Who heare intends, for your reliefe, to Found
An Academie, on Nature’s highest ground.
The Deafe & Dumbe get Hearing Eies which breake
Their Barre of Silence, and thence learn to speake,
Words may be seene or heard: W’are at our choyce
For to give Eare, or Eie unto a Voyce.
Time, and your patience, does not allow any fuller account of the discoveries of Dr John Bulwer as recounted in Volume 36, though there is much more.

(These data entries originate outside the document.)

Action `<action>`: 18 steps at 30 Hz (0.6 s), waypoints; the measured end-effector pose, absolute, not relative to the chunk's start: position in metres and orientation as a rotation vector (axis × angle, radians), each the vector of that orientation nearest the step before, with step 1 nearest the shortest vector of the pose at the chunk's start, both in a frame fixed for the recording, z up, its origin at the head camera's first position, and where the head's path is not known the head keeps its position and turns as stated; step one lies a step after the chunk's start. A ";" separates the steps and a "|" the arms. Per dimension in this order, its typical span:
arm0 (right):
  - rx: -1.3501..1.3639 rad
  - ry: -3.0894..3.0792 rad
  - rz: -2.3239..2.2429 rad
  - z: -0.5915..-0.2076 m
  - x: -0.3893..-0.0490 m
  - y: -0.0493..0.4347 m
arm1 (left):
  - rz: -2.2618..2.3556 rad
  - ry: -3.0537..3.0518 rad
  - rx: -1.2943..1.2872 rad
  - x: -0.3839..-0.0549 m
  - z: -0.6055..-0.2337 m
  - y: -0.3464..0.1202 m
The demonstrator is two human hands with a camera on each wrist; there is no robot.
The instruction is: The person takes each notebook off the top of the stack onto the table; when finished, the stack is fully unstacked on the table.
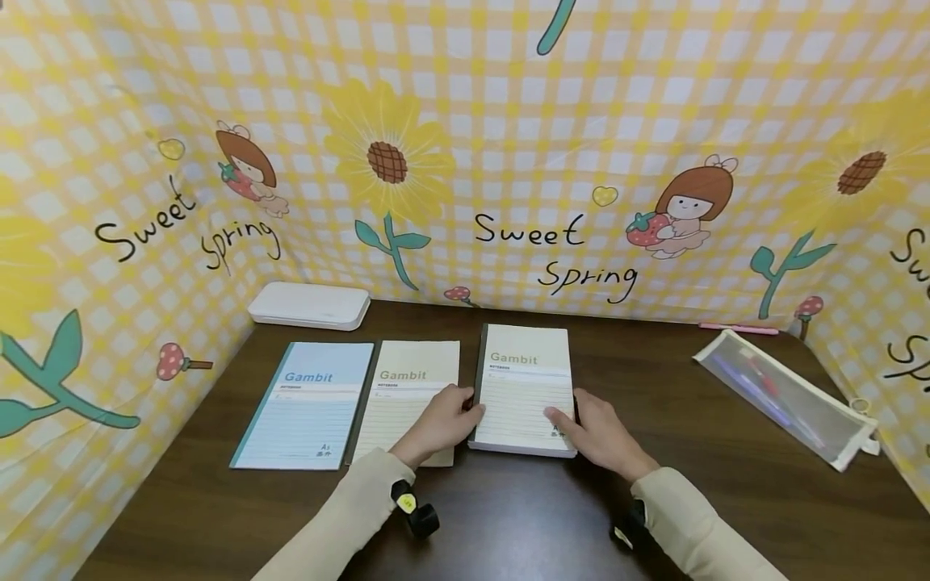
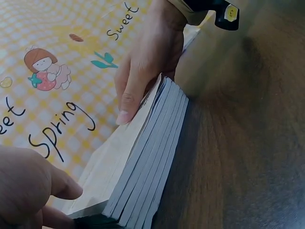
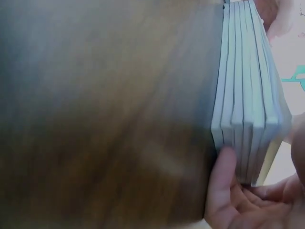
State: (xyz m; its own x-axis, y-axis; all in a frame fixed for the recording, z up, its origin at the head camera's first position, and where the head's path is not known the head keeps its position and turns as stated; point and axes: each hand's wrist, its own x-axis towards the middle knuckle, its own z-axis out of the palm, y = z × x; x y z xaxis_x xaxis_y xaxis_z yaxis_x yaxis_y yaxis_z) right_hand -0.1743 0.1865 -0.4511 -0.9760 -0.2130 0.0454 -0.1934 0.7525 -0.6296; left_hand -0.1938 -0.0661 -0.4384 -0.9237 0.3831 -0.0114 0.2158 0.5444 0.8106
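Note:
A stack of notebooks (image 1: pixel 525 387), its top cover cream and marked "Gambit", lies on the table between both hands. My left hand (image 1: pixel 441 425) grips its left side at the dark spine, thumb at the cover's edge. On the opposite side my right hand (image 1: pixel 606 436) holds the stack, its thumb over the cover's lower right corner. Several page blocks (image 2: pixel 145 162) show pressed together in the left wrist view. In the right wrist view, fingertips (image 3: pixel 226 162) touch the ends of the notebooks. Left of the stack lies a cream notebook (image 1: pixel 414 363), partly hidden by my left hand.
A blue notebook (image 1: pixel 305 411) lies at the left. Behind it sits a white case (image 1: pixel 310 305). To the right are a see-through zip pouch (image 1: pixel 792 403) with pens inside and a pink pen (image 1: pixel 741 328). Checked cloth (image 1: pixel 508 161) walls the dark table (image 1: pixel 523 516) at back and sides.

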 end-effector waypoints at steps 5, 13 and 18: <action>-0.222 2.967 -1.023 -0.450 -0.171 0.182 | 1.290 2.614 0.532 -0.194 -0.438 -0.064; -0.119 3.002 -1.023 -0.449 -0.170 0.180 | 1.173 2.669 0.626 -0.194 -0.436 -0.063; -0.021 3.031 -1.032 -0.449 -0.169 0.180 | 1.213 2.622 0.597 -0.194 -0.439 -0.064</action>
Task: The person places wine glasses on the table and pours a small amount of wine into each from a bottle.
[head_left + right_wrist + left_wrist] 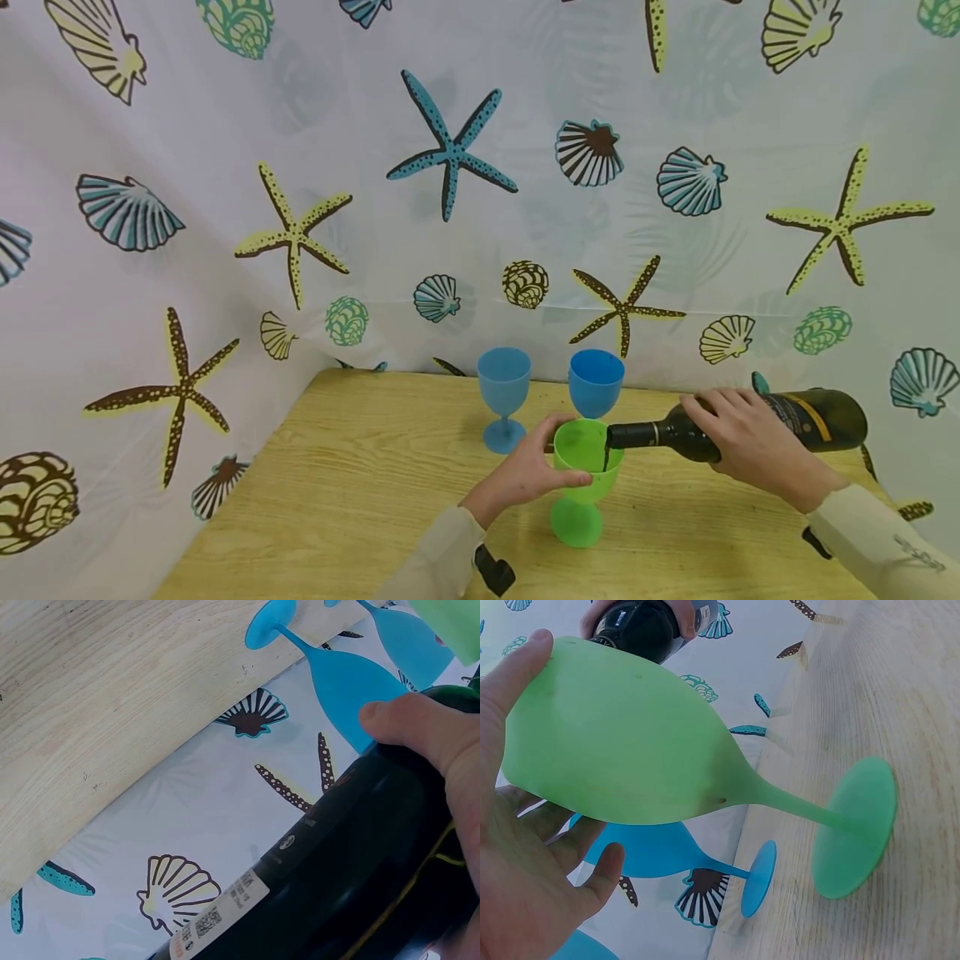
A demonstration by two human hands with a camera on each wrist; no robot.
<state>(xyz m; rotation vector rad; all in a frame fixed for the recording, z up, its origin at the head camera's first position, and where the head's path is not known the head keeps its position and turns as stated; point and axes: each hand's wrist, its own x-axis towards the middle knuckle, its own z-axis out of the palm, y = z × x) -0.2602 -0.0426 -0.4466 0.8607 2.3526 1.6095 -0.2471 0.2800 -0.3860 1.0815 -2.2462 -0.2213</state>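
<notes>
My left hand (525, 468) grips the bowl of a bright green goblet (588, 490), thumb on the near side and fingers around the back. The goblet stands upright, its round foot low over the wooden table. From the right, my right hand (753, 442) holds a dark wine bottle (838, 419) nearly level around its shoulder. Its neck reaches over the goblet's rim, and a thin dark stream (607, 455) runs from the mouth into the bowl. In the right wrist view, the bottle (352, 847) shows a label with a printed code. The left wrist view shows the green bowl (630, 735) against my palm.
Behind the green goblet stand a lighter blue goblet (505, 385) on the left and a deeper blue goblet (596, 379) on the right. The wooden table (360, 467) ends at a white curtain (345, 125) printed with shells and starfish.
</notes>
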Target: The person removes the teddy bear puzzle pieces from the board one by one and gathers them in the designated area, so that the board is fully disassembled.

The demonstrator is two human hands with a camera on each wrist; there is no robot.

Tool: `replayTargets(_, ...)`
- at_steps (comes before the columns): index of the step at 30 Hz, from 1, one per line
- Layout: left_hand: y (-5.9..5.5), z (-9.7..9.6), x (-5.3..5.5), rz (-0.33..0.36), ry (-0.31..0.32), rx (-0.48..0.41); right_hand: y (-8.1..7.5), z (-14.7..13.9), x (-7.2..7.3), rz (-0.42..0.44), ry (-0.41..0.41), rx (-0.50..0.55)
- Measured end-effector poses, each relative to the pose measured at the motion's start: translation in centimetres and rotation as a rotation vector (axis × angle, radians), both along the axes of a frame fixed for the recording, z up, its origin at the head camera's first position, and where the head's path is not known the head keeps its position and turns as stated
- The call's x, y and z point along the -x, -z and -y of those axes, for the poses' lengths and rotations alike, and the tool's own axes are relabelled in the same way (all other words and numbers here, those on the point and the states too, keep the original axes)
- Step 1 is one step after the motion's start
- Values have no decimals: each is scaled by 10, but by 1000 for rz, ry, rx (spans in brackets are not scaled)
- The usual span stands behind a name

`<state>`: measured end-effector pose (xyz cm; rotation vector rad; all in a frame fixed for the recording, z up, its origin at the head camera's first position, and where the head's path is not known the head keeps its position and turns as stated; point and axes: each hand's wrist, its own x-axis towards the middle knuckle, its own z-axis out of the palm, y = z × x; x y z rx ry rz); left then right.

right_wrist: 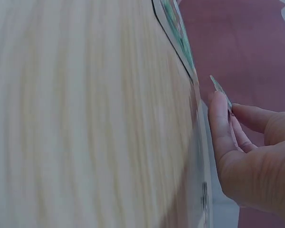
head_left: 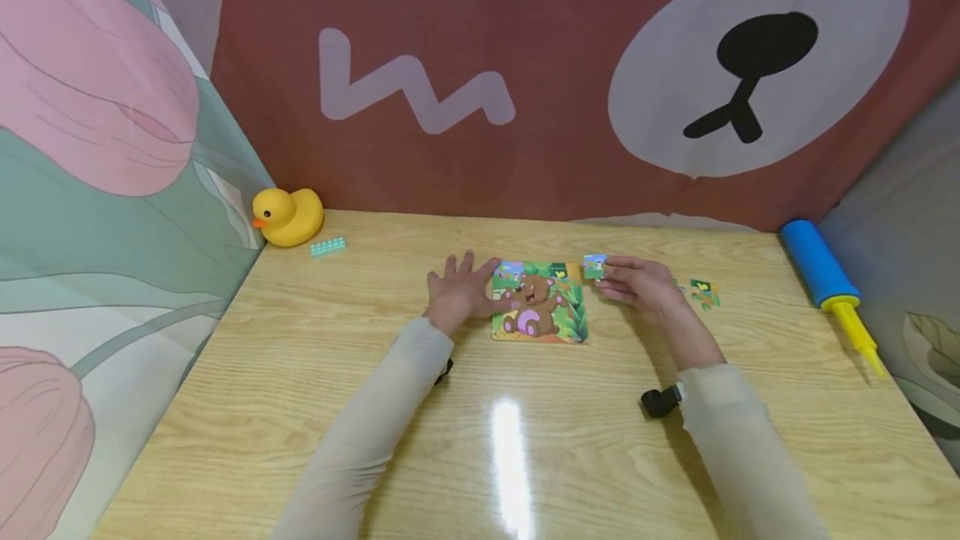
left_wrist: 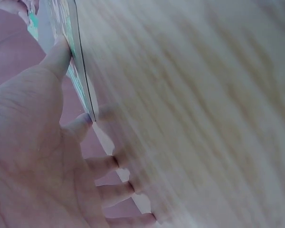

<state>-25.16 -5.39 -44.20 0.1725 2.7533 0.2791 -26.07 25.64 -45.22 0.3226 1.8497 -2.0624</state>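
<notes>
A square picture puzzle (head_left: 536, 319) with a brown bear lies flat on the table. My left hand (head_left: 459, 294) rests at its left side with fingers spread, the thumb reaching over the picture. In the left wrist view the thumb (left_wrist: 59, 57) presses on the puzzle's edge and the other fingertips touch the tabletop. My right hand (head_left: 645, 286) pinches a small puzzle piece (head_left: 594, 266) just past the puzzle's upper right corner. The right wrist view shows that piece (right_wrist: 220, 90) tilted between thumb and fingers, raised above the table.
Loose puzzle pieces (head_left: 703, 294) lie right of my right hand, partly behind it. A yellow rubber duck (head_left: 291, 219) and a mint toy brick (head_left: 327, 247) sit at the back left. A blue and yellow pump (head_left: 821, 269) lies along the right edge. A printed cloth (head_left: 555, 165) stands behind the table.
</notes>
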Motion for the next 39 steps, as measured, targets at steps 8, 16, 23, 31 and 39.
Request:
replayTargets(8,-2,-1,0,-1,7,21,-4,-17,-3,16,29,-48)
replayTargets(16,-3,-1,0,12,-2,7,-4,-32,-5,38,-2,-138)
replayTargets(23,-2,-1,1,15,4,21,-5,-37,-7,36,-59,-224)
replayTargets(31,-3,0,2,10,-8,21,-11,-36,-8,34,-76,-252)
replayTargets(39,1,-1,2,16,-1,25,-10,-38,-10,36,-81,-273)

Others, later, followed up on his work to bring the art of sign language to the form it has today where it remains indispensible to those who cannot hear or speak and to many with learning difficulties who can, nevertheless, communicate by sign and gesture.
And is it not good to know that, even though so long ago, a parishioner of these parts, about whose life little is really known, ended here that life hereabouts, having gifted to others the means by which those who cannot speak might yet ‘speak’ and convey by signs the thoughts of their minds and the movements of their hearts; that here lies one who then entered that further realm where, to follow the prayer of John Donne, ‘no noise nor silence’ shall be found ‘but one equal music.’ Perhaps, then, in that world of intuition, immediate knowledge and love the gestures of the hand may prove as useful as they do here.